Borrowers also have the option of refinancing their home loan for an investment property to an IO loan, or enter into a new, longer P&I loan, which can reduce the cost of required payments.
“Any such refinancing will reduce the demands on a borrower’s cash flows for a time. However, it is worth noting that by further delaying regular principal repayments, eventually those repayments will be larger than otherwise,” Mr Kent said.
These options should be viable, as RBA data indicates those who cannot “are in the minority”.
“More importantly, most [borrowers] appear to be in a position to service the additional required payments. Indeed, the tightening of loan serviceability standards a few years ago was no doubt helpful in that regard,” Mr Kent said.
“Some fraction of interest-only borrowers may have used the reduced demands on their cash flows during the interest-only period to spend more than otherwise.
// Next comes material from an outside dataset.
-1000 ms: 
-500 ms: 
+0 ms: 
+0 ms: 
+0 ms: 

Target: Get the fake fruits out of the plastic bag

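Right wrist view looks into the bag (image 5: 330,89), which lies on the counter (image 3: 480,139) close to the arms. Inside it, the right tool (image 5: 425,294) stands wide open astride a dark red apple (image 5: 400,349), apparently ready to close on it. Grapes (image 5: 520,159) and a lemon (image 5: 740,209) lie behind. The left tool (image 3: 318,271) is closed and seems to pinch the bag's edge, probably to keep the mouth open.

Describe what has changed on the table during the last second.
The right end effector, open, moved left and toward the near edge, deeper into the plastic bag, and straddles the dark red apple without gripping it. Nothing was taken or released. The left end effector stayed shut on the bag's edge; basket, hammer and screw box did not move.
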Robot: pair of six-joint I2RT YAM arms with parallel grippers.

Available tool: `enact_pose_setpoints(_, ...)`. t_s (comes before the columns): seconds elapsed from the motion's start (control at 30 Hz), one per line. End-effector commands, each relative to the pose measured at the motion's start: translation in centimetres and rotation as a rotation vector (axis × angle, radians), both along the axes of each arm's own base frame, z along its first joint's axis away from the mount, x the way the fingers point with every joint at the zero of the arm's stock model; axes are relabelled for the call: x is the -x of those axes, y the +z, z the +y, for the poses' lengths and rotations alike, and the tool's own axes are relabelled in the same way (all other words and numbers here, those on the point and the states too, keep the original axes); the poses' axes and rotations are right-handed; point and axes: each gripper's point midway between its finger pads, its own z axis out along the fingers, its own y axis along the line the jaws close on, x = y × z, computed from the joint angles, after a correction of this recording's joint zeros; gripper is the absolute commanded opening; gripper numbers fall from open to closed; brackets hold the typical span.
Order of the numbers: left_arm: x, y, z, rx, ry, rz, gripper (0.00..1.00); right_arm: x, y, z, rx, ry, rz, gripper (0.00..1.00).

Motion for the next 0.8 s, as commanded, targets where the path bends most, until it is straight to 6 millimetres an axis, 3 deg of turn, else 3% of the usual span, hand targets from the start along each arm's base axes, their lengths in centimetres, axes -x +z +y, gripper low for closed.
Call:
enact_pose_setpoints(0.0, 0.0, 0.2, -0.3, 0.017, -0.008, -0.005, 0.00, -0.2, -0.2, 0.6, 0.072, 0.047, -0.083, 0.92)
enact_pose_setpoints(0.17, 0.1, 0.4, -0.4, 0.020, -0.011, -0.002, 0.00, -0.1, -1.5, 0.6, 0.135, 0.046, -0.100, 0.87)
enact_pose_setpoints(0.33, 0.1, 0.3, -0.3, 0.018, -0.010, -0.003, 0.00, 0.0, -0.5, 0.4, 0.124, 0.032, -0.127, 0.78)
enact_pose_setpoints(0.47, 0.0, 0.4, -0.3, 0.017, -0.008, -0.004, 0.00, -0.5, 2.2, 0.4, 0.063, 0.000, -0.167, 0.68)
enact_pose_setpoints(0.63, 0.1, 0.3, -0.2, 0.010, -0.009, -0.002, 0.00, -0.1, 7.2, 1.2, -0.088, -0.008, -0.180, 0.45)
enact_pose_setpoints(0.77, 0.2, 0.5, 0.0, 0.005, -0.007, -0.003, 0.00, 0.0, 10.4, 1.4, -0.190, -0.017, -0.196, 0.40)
However, the available data, and our liaison with the banks, suggest that there are only a small minority of borrowers who will need to reduce their expenditure to service their loans when their interest-only periods expire.”
In the worst-case scenario, if a loan is unmanageable, borrowers could also sell a property in order to repay it, but this situation is one that investors are not facing as much as owner-occupiers are, according to the assistant governor.
Mr Kent believes the move from IO to P&I loans is not grounds for thinking the tightening of IO loans by APRA were “unwarranted — far from it”.
“The tightening in standards starting in 2014 has helped to ensure that borrowers are generally well placed to service their loans,” Mr Kent said.
“The limit on new interest-only lending more recently has prompted a reduction in the use of those loans during a time of relatively robust growth of employment and still very low interest rates. In this way, it has helped to lessen the risk of a larger adjustment later on in what could be less favourable circumstances.”